Verwundbare Europäer
Ob es um gemeinsame Ausbildung von Hubschrauber- und Flugzeugpiloten, gemeinsame Testeinrichtungen für militärisches Gerät oder um Energieeinsparung durch Sonnenkollektoren auf Kasernendächern geht, die EDA-Chefin sieht ein riesiges Einsparpotential. Der Lufteinsatz über Libyen habe aber auch gezeigt, dass mehr Kooperation nicht nur wünschenswert, sondern in manchen Bereichen dringend notwendig sei. Beim Libyen-Einsatz waren nämlich die Europäer bei der Luftbetankung ihrer Maschinen auf amerikanische Tankflugzeuge angewiesen.

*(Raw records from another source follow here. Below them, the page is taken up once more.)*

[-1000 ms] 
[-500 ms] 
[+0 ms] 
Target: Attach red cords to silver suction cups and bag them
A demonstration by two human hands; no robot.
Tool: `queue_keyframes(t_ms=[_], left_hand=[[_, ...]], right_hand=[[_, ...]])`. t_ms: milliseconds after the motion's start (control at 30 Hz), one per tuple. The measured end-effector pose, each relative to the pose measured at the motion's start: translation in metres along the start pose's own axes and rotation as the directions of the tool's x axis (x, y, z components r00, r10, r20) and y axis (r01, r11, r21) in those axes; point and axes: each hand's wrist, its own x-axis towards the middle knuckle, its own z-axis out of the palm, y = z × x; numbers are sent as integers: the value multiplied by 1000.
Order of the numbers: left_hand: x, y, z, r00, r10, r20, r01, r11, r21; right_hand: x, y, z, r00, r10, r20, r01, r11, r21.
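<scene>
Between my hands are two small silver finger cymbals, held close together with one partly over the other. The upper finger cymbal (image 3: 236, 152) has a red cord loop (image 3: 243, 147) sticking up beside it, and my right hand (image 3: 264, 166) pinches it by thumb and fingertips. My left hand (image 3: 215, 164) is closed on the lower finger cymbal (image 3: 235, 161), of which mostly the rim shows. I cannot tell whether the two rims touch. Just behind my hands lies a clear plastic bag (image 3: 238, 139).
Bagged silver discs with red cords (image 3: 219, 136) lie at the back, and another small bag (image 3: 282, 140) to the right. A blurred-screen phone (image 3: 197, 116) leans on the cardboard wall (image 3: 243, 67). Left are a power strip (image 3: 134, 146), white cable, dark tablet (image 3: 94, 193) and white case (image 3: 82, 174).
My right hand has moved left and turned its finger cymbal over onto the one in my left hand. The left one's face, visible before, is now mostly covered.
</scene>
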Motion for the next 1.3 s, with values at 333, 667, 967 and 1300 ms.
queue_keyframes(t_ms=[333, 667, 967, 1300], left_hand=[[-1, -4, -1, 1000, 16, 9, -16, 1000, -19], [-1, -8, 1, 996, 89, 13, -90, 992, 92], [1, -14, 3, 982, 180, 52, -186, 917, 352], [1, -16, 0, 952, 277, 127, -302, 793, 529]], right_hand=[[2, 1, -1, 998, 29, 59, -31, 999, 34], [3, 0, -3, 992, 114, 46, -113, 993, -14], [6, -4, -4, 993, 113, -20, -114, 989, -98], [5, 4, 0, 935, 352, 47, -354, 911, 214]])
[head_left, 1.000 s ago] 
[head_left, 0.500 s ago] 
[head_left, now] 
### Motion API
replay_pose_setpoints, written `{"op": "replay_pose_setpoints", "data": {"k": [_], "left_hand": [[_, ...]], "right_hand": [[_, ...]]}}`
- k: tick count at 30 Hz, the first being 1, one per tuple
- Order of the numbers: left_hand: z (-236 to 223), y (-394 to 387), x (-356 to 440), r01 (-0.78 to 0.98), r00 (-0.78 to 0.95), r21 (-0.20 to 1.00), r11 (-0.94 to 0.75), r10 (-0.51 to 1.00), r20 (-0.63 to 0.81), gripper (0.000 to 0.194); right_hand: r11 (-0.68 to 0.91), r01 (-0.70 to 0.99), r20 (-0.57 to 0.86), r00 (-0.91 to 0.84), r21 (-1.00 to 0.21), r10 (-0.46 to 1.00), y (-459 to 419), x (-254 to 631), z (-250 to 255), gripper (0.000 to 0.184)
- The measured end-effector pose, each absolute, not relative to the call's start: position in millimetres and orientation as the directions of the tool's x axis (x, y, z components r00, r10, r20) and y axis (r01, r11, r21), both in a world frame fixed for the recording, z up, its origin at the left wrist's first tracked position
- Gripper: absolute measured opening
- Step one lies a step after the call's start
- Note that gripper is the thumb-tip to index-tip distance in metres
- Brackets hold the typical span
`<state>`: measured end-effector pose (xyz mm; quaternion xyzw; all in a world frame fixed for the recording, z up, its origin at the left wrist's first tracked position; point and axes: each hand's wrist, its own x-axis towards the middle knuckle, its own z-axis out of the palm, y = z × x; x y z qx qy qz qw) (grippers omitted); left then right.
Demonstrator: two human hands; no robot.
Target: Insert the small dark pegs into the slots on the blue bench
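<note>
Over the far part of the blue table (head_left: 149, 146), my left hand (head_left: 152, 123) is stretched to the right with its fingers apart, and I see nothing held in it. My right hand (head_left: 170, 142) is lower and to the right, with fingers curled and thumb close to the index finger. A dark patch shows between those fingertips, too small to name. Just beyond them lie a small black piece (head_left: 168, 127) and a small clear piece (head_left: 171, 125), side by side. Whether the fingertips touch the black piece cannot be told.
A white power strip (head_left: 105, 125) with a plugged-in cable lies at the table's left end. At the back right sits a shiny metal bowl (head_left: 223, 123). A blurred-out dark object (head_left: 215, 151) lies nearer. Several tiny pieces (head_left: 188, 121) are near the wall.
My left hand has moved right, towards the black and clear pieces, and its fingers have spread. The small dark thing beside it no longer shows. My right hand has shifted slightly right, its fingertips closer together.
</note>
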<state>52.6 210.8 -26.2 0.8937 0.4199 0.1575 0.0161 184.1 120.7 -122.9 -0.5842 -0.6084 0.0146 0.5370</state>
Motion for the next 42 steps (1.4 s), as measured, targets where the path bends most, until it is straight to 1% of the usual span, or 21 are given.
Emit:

Die Minister haben auch hierzu eine Absichtserklärung unterzeichnet. Doch bei der Rüstungskooperation ist es schon bisher oft bei bloßen Absichten geblieben. Bei der NATO wie bei der EU ist der Verteidigungsbereich einer der empfindlichsten und prestigeträchtigsten überhaupt. Souveränitätsverzicht scheint nirgendwo so schwierig zu sein wie beim Militär.